### Your instructions
Reproduce the records below in full and word for word, excluding pictures.

### Source data
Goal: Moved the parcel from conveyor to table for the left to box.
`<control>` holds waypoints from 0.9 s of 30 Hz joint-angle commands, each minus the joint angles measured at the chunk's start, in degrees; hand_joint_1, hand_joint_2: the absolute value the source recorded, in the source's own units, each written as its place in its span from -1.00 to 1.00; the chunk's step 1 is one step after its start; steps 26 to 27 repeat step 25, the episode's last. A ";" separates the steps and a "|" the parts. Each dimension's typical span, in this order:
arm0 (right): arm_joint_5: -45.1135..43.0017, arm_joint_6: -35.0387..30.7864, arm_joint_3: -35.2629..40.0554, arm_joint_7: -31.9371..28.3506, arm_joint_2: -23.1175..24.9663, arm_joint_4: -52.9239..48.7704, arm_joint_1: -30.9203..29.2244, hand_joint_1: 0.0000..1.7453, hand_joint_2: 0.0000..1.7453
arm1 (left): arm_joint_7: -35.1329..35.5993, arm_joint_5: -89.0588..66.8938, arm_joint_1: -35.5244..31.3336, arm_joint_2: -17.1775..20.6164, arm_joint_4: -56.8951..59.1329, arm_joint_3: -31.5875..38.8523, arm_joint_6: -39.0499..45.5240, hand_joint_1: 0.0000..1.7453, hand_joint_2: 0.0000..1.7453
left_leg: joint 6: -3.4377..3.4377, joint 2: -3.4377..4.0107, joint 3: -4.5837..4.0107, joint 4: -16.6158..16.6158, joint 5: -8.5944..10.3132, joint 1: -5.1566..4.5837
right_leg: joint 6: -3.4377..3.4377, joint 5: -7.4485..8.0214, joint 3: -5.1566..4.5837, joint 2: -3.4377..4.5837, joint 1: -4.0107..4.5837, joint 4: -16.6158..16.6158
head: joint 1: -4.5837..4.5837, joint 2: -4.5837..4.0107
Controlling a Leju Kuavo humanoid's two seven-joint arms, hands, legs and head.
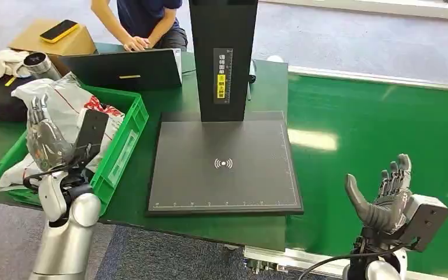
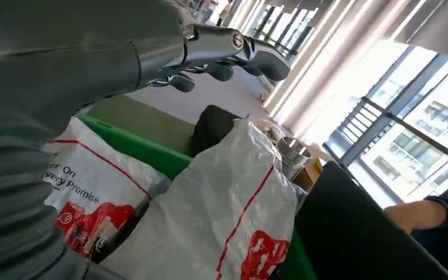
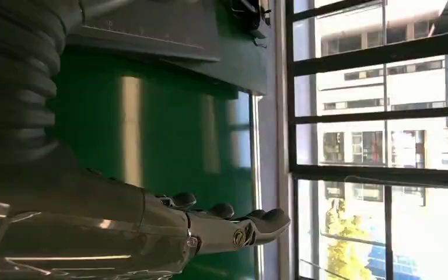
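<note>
Green covers nearly everything: a dark green tabletop on the left and a glossy green conveyor on the right, with grey floor beyond. Over the conveyor's near edge the right hand stands palm-up and spread, fingers apart, holding nothing; the belt around it is bare and shiny. Just left of it lies a black scanning pad with a black upright column at its far side. Further left, the left hand hovers over a green crate, fingers loosely extended and holding nothing, as the left wrist view shows. In the crate lie white plastic parcels with red print (mailer bags, crumpled and slack). Beyond the crate sit a black laptop, a cardboard box with a yellow-edged phone on it, and a person at the far edge.

No parcel lies on the conveyor near the right hand, so the parcels to be boxed are already in the crate. Such a bag will likely be light, soft and slippery; it sags and gives no firm edge. A broad grip across its bulkiest middle, bunching the film, should hold better than a pinch at a corner
</note>
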 commanded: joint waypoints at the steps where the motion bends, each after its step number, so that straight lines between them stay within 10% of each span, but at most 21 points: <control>1: 0.91 1.72 -2.39 12.99 -0.47 9.08 -2.86 -1.00 1.00 | -16.78 29.15 5.49 -4.36 -8.14 -0.25 -4.44 -1.00 1.00 | -0.11 -0.01 0.19 -0.08 -0.04 0.02 | 0.01 -0.03 0.23 -0.03 0.01 -0.11 | -0.02 0.00; 2: 0.82 2.22 -2.43 13.99 -0.98 10.90 -3.50 -1.00 1.00 | -17.71 31.66 5.89 -4.36 -8.37 -0.73 -5.65 -1.00 -1.00 | -0.14 0.03 0.28 -0.12 -0.07 0.02 | 0.01 -0.04 0.32 0.02 0.01 -0.16 | 0.00 -0.02; 8: -6.46 12.56 0.28 20.56 -3.69 20.01 -7.16 -1.00 1.00 | -19.07 37.76 5.60 -5.18 -4.95 -3.99 -8.56 -1.00 -1.00 | -0.12 0.03 0.30 -0.16 -0.01 0.03 | 0.03 0.03 0.39 0.02 0.01 -0.22 | 0.00 -0.02; 27: -2.29 10.74 4.78 23.69 -4.81 22.75 -8.91 -1.00 1.00 | -19.31 44.90 7.55 -7.72 -6.12 -3.44 -13.58 -1.00 -1.00 | -0.13 0.01 0.23 -0.10 -0.03 0.00 | 0.01 0.00 0.28 0.00 0.00 -0.11 | -0.02 -0.02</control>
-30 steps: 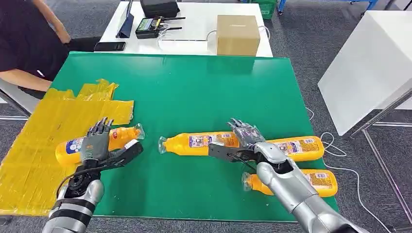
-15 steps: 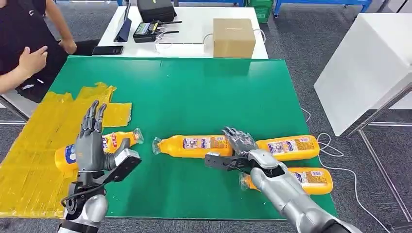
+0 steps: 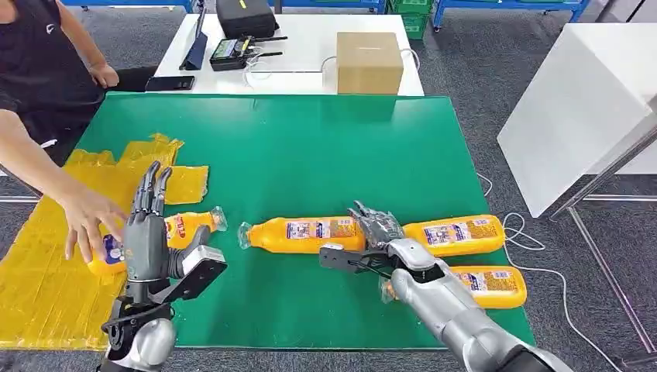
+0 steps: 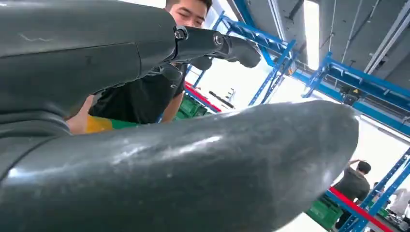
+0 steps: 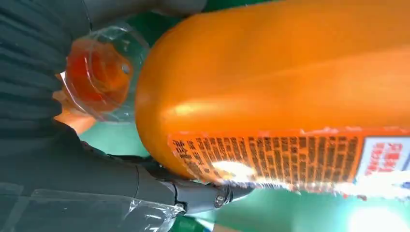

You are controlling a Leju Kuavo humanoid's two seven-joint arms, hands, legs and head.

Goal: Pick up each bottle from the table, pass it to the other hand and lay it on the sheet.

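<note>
Silver jointed arms end in dark grey hands — left hand, right hand.

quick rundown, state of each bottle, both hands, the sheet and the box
bottle on the sheet: lying down, a person's hand on its base end.
middle bottle: lying on the green table, cap on.
right far bottle: lying flat.
right near bottle: lying flat, partly behind the right arm.
left hand: open, raised, holding nothing.
right hand: at the middle bottle's base; grip unclear.
yellow sheet: spread, crinkled.
cardboard box: closed.
</note>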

### Solution for this problem
Goal: Moved the parcel from conveyor to table for the left to box.
`<control>` holds waypoints from 0.9 s of 30 Hz joint-angle commands, each minus the joint angles measured at the chunk's start, in degrees; hand_joint_1, hand_joint_2: the absolute value the source recorded, in the source's own units, each written as its place in its span from -1.00 to 1.00; the chunk's step 1 is one step after its start; steps 26 to 27 repeat step 25, the episode's last. A ";" separates the steps and a "|" the parts. Each dimension's typical span, in this order:
arm0 (right): arm_joint_5: -45.1135..43.0017, arm_joint_6: -35.0387..30.7864, arm_joint_3: -35.2629..40.0554, arm_joint_7: -31.9371..28.3506, arm_joint_2: -23.1175..24.9663, arm_joint_4: -52.9239..48.7704, arm_joint_1: -30.9203..29.2244, hand_joint_1: 0.0000..1.7453, hand_joint_2: 0.0000..1.7453
arm1 (left): arm_joint_7: -35.1329..35.5993, arm_joint_5: -89.0588..66.8938, arm_joint_1: -35.5244..31.3336, arm_joint_2: -17.1775..20.6164, arm_joint_4: -56.8951..59.1329, arm_joint_3: -31.5875..38.8523, arm_joint_6: -39.0499..45.5240, hand_joint_1: 0.0000..1.7453, hand_joint_2: 0.0000..1.7453
left_leg: joint 6: -3.4377..3.4377, joint 2: -3.4377..4.0107, joint 3: -4.5837..4.0107, joint 4: -16.6158..16.6158, joint 5: -8.5944..10.3132, joint 1: -5.1566..4.5837
right_leg: joint 6: -3.4377..3.4377, joint 5: -7.4485..8.0214, joint 3: -5.1566..4.5837, joint 2: -3.4377..4.5837, joint 1: -4.0107..4.5837, joint 4: -16.6158..16.6158
head: joint 1: -4.5837..4.5837, joint 2: -4.5837..4.0107
Controlling a Leju Kuavo humanoid's two seven-joint arms, hands, legs and head.
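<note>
Green covers nearly everything: a dark green tabletop on the left and a glossy green conveyor on the right, with grey floor beyond. Over the conveyor's near edge the right hand stands palm-up and spread, fingers apart, holding nothing; the belt around it is bare and shiny. Just left of it lies a black scanning pad with a black upright column at its far side. Further left, the left hand hovers over a green crate, fingers loosely extended and holding nothing, as the left wrist view shows. In the crate lie white plastic parcels with red print (mailer bags, crumpled and slack). Beyond the crate sit a black laptop, a cardboard box with a yellow-edged phone on it, and a person at the far edge.

No parcel lies on the conveyor near the right hand, so the parcels to be boxed are already in the crate. Such a bag will likely be light, soft and slippery; it sags and gives no firm edge. A broad grip across its bulkiest middle, bunching the film, should hold better than a pinch at a corner
</note>
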 commanded: joint waypoints at the steps where the motion bends, each after its step number, so that straight lines between them stay within 10% of each span, but at most 21 points: <control>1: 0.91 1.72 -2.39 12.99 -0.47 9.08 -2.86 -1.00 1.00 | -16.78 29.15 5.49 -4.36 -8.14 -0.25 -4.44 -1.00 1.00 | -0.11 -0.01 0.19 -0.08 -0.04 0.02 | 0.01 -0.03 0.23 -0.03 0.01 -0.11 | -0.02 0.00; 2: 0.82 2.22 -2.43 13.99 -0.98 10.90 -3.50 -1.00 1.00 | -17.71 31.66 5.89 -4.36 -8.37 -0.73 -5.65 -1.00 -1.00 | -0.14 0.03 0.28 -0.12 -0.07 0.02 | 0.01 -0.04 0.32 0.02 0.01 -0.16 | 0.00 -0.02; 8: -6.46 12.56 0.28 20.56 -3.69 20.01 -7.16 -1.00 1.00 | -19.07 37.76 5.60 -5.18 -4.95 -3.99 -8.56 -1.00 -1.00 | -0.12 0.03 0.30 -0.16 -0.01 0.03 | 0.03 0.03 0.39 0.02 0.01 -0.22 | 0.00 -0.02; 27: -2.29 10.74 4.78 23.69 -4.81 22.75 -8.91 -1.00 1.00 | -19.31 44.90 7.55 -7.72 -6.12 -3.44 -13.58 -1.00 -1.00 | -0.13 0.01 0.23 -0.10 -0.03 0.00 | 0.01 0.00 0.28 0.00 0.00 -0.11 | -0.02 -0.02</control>
-30 steps: 
-15 steps: 
+0 steps: 
+0 steps: 
+0 steps: 

You are controlling a Leju Kuavo humanoid's two seven-joint arms, hands, legs and head.

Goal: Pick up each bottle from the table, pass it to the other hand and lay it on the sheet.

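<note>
Silver jointed arms end in dark grey hands — left hand, right hand.

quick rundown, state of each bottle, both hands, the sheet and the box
bottle on the sheet: lying down, a person's hand on its base end.
middle bottle: lying on the green table, cap on.
right far bottle: lying flat.
right near bottle: lying flat, partly behind the right arm.
left hand: open, raised, holding nothing.
right hand: at the middle bottle's base; grip unclear.
yellow sheet: spread, crinkled.
cardboard box: closed.
</note>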

This exercise requires no additional answer.